### About this task
Pictures excluded, return the lines below from the first through the line holding "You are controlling".

### Data block
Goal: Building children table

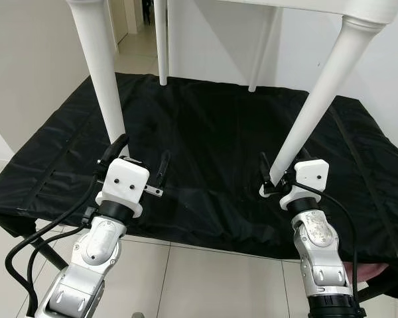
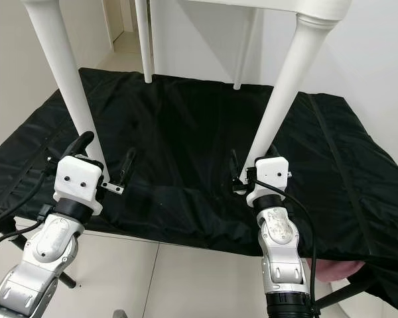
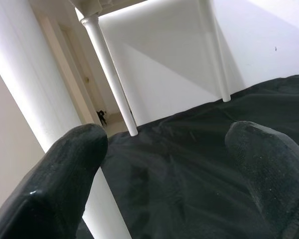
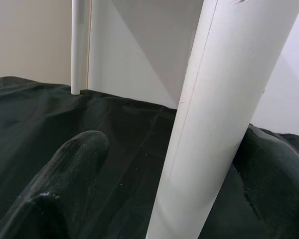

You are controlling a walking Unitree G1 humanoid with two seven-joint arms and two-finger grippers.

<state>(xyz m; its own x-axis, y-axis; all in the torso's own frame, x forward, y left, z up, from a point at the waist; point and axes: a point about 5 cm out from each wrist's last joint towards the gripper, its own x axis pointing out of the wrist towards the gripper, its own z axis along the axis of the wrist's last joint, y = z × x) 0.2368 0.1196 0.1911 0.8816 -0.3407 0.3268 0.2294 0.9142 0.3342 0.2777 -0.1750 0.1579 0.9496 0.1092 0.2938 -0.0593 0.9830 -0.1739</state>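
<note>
Standing on the black cloth (image 1: 212, 139), table (image 1: 358, 8) appears assembled; right gripper (image 1: 283, 173) clasps near leg (image 1: 312, 112); left gripper (image 1: 140, 162) spread wide beside another leg (image 1: 105, 79).

A children's table (image 1: 305, 5) stands with its four legs on a cloth-covered desk (image 1: 212, 132). The near left leg (image 1: 106, 86) and near right leg (image 1: 318, 99) come down toward the desk's front edge; the two far legs (image 1: 161, 46) stand at its back, before a wall. The left pincer (image 1: 140, 162) sits just right of the near left leg, one finger beside it. The right pincer (image 1: 278, 173) brackets the near right leg's foot. Floor tiles (image 1: 205, 278) lie in front of the desk.
</note>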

### Result below
Goal: Building children table


You are controlling a walking Unitree G1 humanoid with two seven-joint arms and two-finger grippers.

The reply to this exercise is complete.